Um dos desafios com os quais se deparam ao tomar essa decisão, no entanto, é prever o impacto que as campanhas terão nessas mídias sociais, uma vez que elas apresentam um efeito altamente "viral" - as informações se propagam nelas muito rapidamente e é difícil estimar a repercussão que terão.

"Se antes uma pessoa divulgava uma informação no boca-a-boca para mais três ou quatro pessoas, agora ela possui uma audiência que pode chegar aos milhares de seguidores por meio da internet. Daí a dificuldade de prever o impacto de uma ação em uma mídia social", explica o pesquisador Claudio Pinhanez, do laboratório brasileiros de pesquisas da IBM.

Para tentar encontrar uma resposta a esse desafio, o grupo de Pinhanez juntou-se a pesquisadores da Universidade de São Paulo (USP) a fim de desenvolver um simulador capaz de prever o impacto das ações de comunicação em mídias sociais com base nos padrões de comportamento dos usuários.

Ativistas

Para desenvolver o simulador de rede social, foram usadas mensagens publicadas por 25 mil pessoas no Twitter do presidente dos Estados Unidos, Barack Obama, e de seu adversário político, Mitt Romney, em outubro de 2012, último mês da campanha eleitoral presidencial norte-americana.

Os pesquisadores analisaram o conteúdo das mensagens e o comportamento dos usuários tentando identificar padrões de ações, a frequência com que postavam mensagens, se as mensagens eram mais positivas ou mais negativas e qual a influência dessas mensagens sobre outros usuários.

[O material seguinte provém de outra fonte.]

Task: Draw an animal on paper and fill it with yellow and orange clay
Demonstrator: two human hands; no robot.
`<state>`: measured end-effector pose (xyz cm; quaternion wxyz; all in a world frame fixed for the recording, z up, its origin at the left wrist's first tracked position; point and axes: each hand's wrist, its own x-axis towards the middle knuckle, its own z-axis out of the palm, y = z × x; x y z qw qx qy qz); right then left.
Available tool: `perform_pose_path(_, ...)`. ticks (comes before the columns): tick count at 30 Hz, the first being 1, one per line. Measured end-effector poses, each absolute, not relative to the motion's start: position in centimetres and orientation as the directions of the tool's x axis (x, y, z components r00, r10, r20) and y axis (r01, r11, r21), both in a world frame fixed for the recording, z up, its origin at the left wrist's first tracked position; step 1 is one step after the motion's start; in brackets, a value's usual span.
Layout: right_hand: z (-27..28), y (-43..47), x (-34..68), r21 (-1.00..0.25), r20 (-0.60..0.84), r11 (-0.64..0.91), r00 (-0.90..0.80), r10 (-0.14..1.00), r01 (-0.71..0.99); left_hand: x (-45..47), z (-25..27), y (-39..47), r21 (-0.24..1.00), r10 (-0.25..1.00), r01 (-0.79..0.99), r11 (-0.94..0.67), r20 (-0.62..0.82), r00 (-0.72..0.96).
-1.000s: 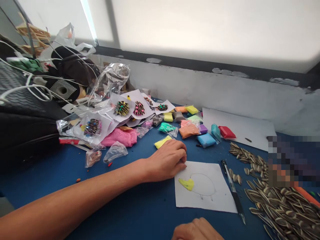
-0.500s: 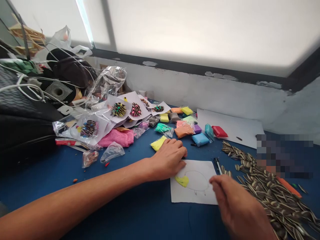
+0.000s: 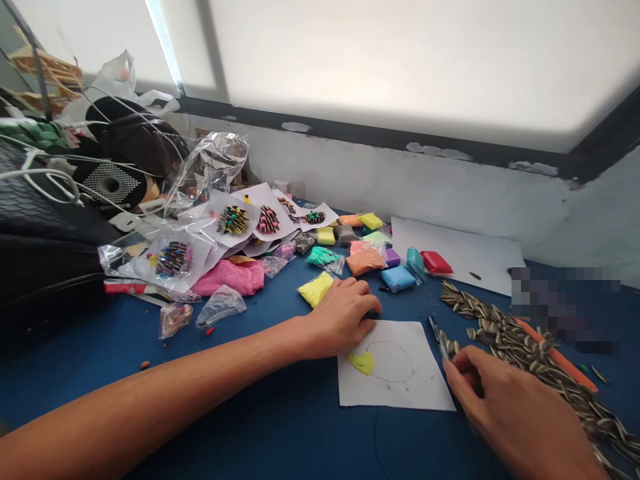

Uma das principais conclusões foi que a retirada dos dez usuários mais engajados nas discussões realizadas no Twitter do presidente teria mais impacto na rede social do que se o próprio Obama fosse excluído.

Ou seja, também no mundo virtual, o papel dos "ativistas", ou formadores de opinião, parece ser crucial, com um ou poucos líderes sendo capazes de arrastar multidões.

"Acho que, pela primeira vez, a comunidade científica tem algo parecido com o mapa de quem conhece quem no mundo. É um mapa ainda incompleto, cheio de erros e enviesado, mas o nosso trabalho é uma das primeiras simulações de comportamento de um número tão grande de pessoas", afirmou Pinhanez. "Antes, quando se fazia isso era, no máximo, com 300 pessoas, e era preciso ficar coletando dados por anos."